In India, IPOP collaborates with the Swami Vivekanada Youth Movement Hospital...[to] deliver cost-effective and high quality inpatient, outpatient, and community-based pediatric services. In addition, IPOP is recruiting US pediatricians who have either completed post-graduate training or are senior residents to spend a minimum of month-long visits to the site, in order to assist with both service provision for patients and educational programs for the local providers.

IPOP also arranges exchanges to bring healthcare personnel to the U.S. for training and education, including connecting a doctor from the DRC with a fellowship for advanced HIV training at the University of California, San Francisco.

Another (in some ways similar) new program is Health Care Volunteer, which connects volunteers -- with whatever level of medical training -- with opportunities to serve in the United States and many other countries. Their site is still a bit rough, but it shows some promise.

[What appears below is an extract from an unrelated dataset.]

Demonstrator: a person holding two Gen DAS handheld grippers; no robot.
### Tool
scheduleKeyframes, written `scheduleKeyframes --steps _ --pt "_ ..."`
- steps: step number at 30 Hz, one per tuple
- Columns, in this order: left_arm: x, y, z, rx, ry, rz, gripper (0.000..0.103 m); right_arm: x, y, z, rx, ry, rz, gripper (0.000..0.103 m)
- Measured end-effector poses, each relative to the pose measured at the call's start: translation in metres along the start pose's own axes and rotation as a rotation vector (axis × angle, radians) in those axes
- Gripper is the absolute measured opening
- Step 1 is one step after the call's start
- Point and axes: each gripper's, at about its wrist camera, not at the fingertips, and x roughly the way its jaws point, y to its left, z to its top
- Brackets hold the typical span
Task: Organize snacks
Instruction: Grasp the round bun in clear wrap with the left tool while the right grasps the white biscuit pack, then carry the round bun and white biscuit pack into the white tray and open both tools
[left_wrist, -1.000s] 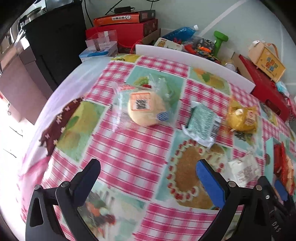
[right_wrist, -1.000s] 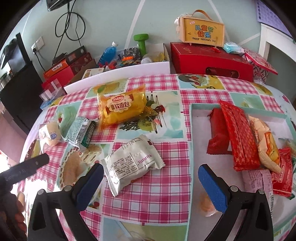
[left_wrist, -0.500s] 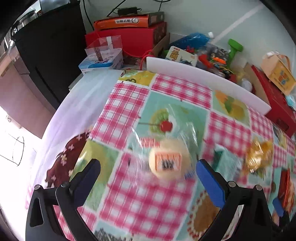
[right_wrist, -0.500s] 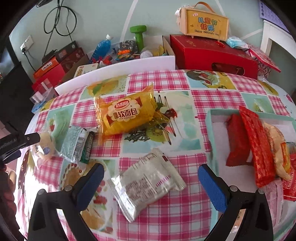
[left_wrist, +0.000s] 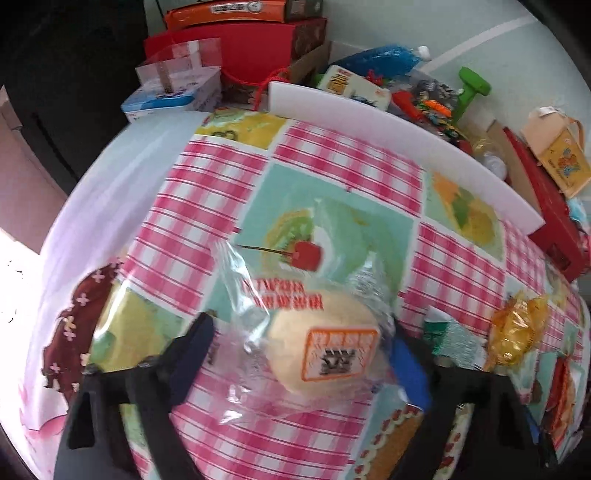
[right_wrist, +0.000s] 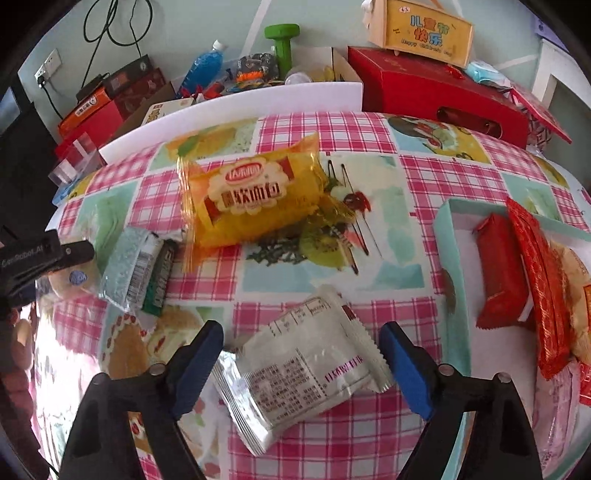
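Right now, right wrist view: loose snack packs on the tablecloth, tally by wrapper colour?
Yellow bread pack: 1
White pack: 1
Green pack: 1
Clear-wrapped bun: 1, mostly hidden
Total: 4

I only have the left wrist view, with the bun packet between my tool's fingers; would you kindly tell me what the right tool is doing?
Observer: The right tool is open and straddles a white packet that lies flat on the tablecloth.
Operator: Thank you. Is there a container for the snacks on that side?
Observer: Yes, a teal-walled tray sits to the right of that packet, and it already holds several snacks, two red packets among them.
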Motion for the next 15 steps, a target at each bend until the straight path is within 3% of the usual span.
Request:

Why profile these two? What does medical volunteerism mean? Beyond the basics (that billions lack full access to proper health care, or, often, any health care at all, and that anything we can do to help mitigate that situation is worldchanging in its own right), these sorts of efforts also point to the increasing ability of people in all walks of life to self-organize to make a difference. Whether we're talking about engineers, birders or coders, people are more able than ever before to make a real difference in their spare time, using the skills they've gathered in their day-to-day lives. As this trend continues, it may bode very well indeed.